Database Week: DataStax unleashed Astra managed Cassandra cloud

A couple weeks following AWS’s release of Keyspaces, DataStax now has its answer: a managed cloud service based on DataStax Enterprise.

cassandra-iii.jpg

A few weeks after AWS released Amazon Keyspaces for Apache Cassandra, now it's DataStax's turn. After a false start last year, DataStax is now going live with its long-awaited Astra Database-as-a-Service (DBaaS). Unlike what we reported a couple weeks back, Astra will be based on DataStax Enterprise (DSE), not the bare bones DataStax Distribution of Apache Cassandra (DDC). It's the same offering that was formerly branded as Apollo. And most importantly, being based on a cloud-native Kubernetes (K8s) infrastructure, the new service is designed to be cloud vendor-independent.

Announcement of Astra comes during a week that, with inspiration from Eric David Benari, we're informally calling "Database Week." With DataStax, Redis, and Hitachi Ventara all holding digital online events (in lieu of conferences) this week, there is going to be a flurry of database announcements from them and others over the next few days.

Arguably, Cassandra is the last popular open source database to get a managed cloud service. Excluding SQLite, it's the last of the top dozen databases, as ranked in popularity by db-Engines to get there. Until a month ago, there were none, and now there is a real choice: DataStax's offering, which stays close to the Apache Cassandra open source engine, and AWS's, whose Keyspaces service runs on a different storage engine but is API-compatible with Cassandra. As we noted a few weeks back, Keyspaces follows very much in the pattern that AWS established with Aurora and DocumentDB.

At launch, Astra will be available on AWS and Google Cloud, but with the latter, DataStax has a closer relationship that for now includes joint go to market and integration with the Google Cloud console. Initially, it will be a single-tenant implementation, but that will change later – along with support for other public clouds like Microsoft Azure.

Simplifying Cassandra

The arrival of managed cloud services to Cassandra is key to making this high-performance, highly-scaled distributed database accessible to a wider audience. Cassandra has long been known for its performance and scale, but never for its ease of use. Given those hurdles, it would seem more than a minor miracle that Cassandra ranks as high as the 12th most popular database as tracked by db-Engines. But, as the popularity of AWS's DynamoDB service shows, there is strong demand for distributed databases.
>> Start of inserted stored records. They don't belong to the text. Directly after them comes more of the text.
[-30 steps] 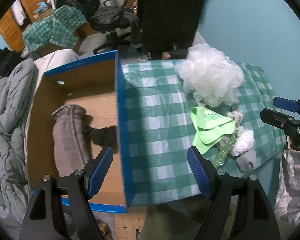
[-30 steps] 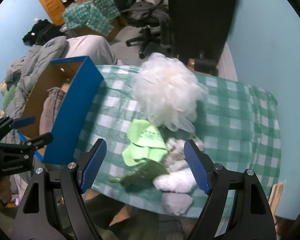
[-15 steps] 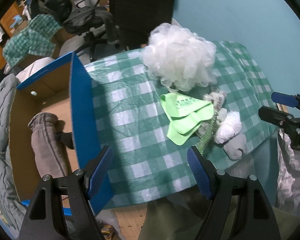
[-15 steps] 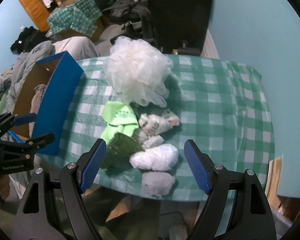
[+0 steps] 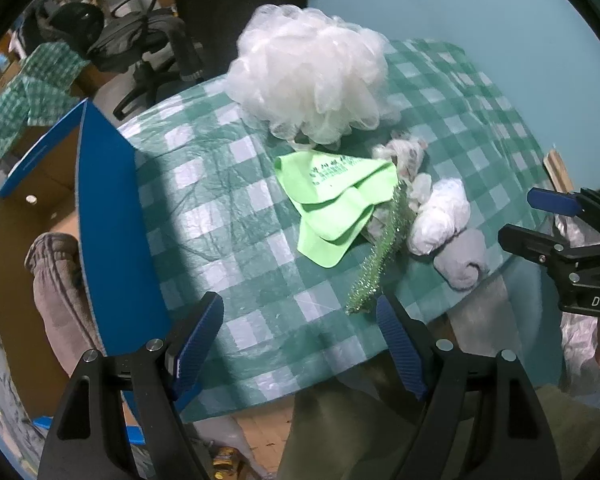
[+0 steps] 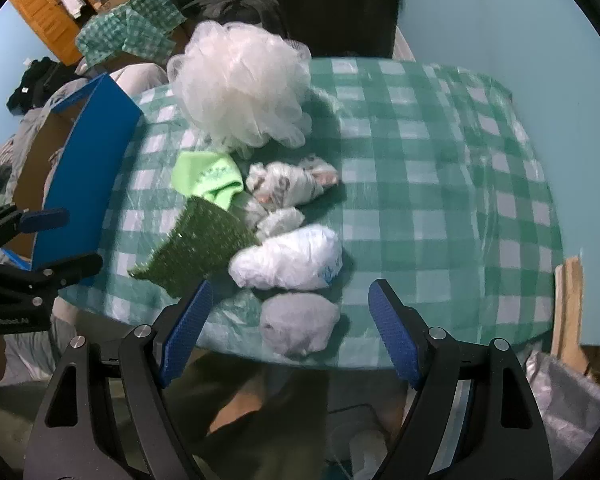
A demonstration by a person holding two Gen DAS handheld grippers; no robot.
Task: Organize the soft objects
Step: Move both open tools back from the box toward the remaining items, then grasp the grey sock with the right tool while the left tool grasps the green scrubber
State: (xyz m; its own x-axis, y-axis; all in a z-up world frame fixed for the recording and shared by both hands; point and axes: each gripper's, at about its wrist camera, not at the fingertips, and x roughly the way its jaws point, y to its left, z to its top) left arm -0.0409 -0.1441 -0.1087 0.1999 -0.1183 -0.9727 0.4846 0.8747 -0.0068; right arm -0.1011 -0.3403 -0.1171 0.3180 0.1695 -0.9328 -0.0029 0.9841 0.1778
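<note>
Along the near edge of the table (image 6: 440, 128), under its green checked cloth, we find the soft things bunched together: a grey rolled cloth (image 6: 298, 322) at the very edge, a white plastic bundle (image 6: 290, 258) just behind it, a stiff-looking patch of green turf (image 6: 198, 246) beside that, a lime cloth (image 6: 206, 178), a patterned plastic wad (image 6: 290, 182), and the big white mesh pouf (image 6: 240, 84) farther back. The blue-sided box (image 5: 112, 216) sits against the table's left edge with a grey garment (image 5: 56, 280) already inside.

Our right tool (image 6: 288, 330) hangs spread wide and empty above the grey roll. Our left tool (image 5: 300, 334) is empty too, its jaws opening a little, with only cloth beneath them.

We judge everything here light and yielding. The grey roll should compress, so we would pinch it across its middle to keep it from unrolling. The plastic bundles may slip; bite deep. The pouf is bulky, so we would grab into its core.
</note>
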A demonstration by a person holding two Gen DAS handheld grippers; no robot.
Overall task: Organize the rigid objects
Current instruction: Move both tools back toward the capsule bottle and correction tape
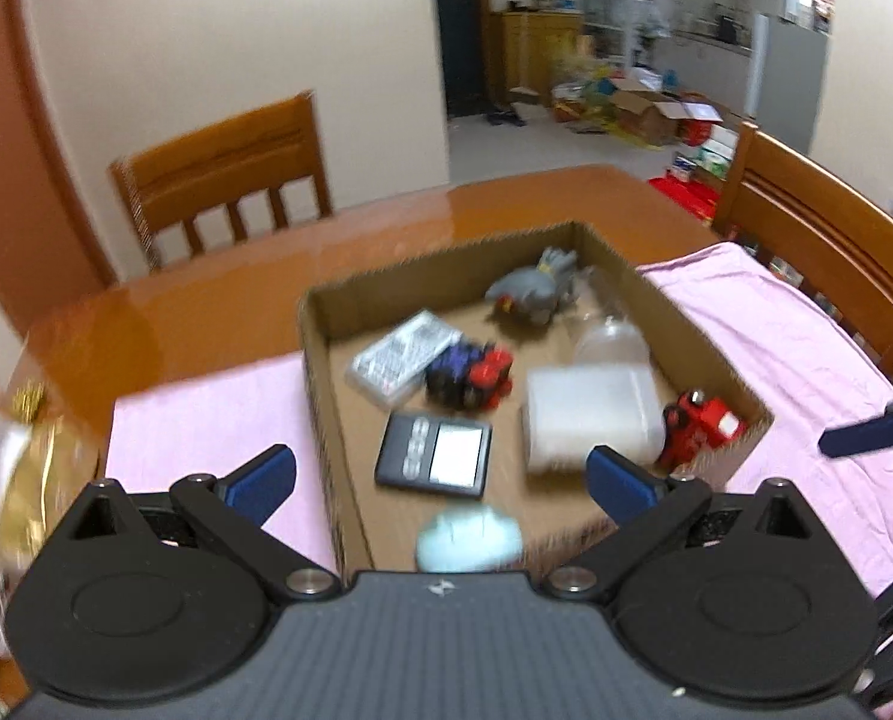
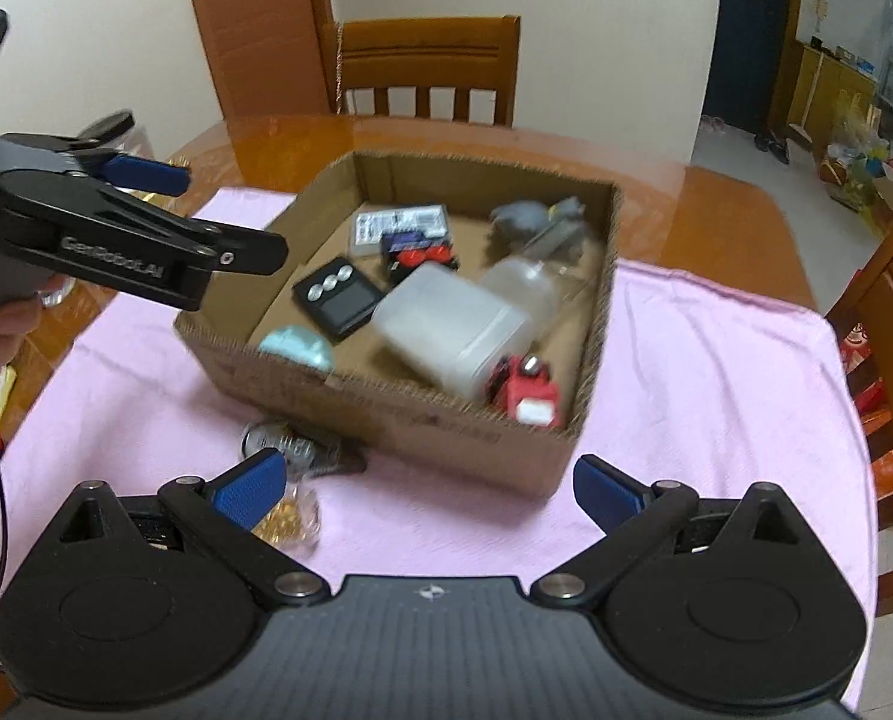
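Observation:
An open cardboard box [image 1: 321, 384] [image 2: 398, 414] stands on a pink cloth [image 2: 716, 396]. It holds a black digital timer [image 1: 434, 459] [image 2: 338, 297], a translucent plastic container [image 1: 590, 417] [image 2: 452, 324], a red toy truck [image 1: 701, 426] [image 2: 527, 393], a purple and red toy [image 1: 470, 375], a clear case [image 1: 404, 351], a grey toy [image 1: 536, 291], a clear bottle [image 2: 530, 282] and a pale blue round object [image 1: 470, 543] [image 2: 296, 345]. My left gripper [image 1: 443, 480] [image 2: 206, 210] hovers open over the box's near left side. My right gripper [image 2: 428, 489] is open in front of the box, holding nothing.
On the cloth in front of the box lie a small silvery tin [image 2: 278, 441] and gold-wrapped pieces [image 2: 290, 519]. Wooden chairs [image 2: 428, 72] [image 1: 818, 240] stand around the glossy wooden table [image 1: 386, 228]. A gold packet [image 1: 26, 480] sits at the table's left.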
Of course, managed cloud services eliminate most if not all the housekeeping, especially where it comes to patches, maintenance, and upgrades. But especially critical were changes to management and deployment, many of which are related to modernization with the new K8s operator and the associated management API (which works as a K8s sidecar). The management API wraps an abstraction layer around the JMX (Java Management Extensions) that Cassandra uses to provide monitoring; JMX was used because Cassandra was written in Java. Without the API, JMX would be far more brittle, because it is a low-level construct that would otherwise have to be customized when running on different platforms. The new API is modular and operates, not only with K8s, but other operators such as Puppet.

DataStax has also open-sourced their new Metrics Collector for Cassandra which was designed to integrate with Prometheus, the open alerting tool, and Grafana, for visualization. The tie-in with Prometheus and Grafana means that DataStax no longer needs to reinvent the wheel when it comes to monitoring and alerting, and with Astra, it has developed a template that prepopulates the dashboards and best practices that will help customers determine what to instrument and monitor – a major stumbling block with traditional Cassandra implementations.

The cloud-native journey

As noted, Astra will be based on DSE, which is DataStax's  commercial implementation of Apache Cassandra, with added features such as enhanced security, a management console, tiered storage, in-memory support, search, plus options for analytics and graph.

The new K8s operator was a 180-degree shift from DataStax's original strategy for its planned cloud service. The initial iteration was that the platform would be extended to work with each particular cloud, but the partnership with google Cloud, announced a year ago, prompted the change that resulted in Astra. That's where plans for the K8s operator came in, and along with it, the new management API to simplify integrations with JMX.

And, down the road, DataStax will refactor the platform into microservices that would allow separation of compute from storage, support multitenancy, enable serverless operation, and provide far more flexibility in scaling. For instance, once DSE on Astra gets refactored into microservices, the customer could specify whether to scale up a compute node, or scale out across multiple nodes, depending on their required service levels and budget. In the future, DataStax wants to make those optimizations easy and automatic for Astra users.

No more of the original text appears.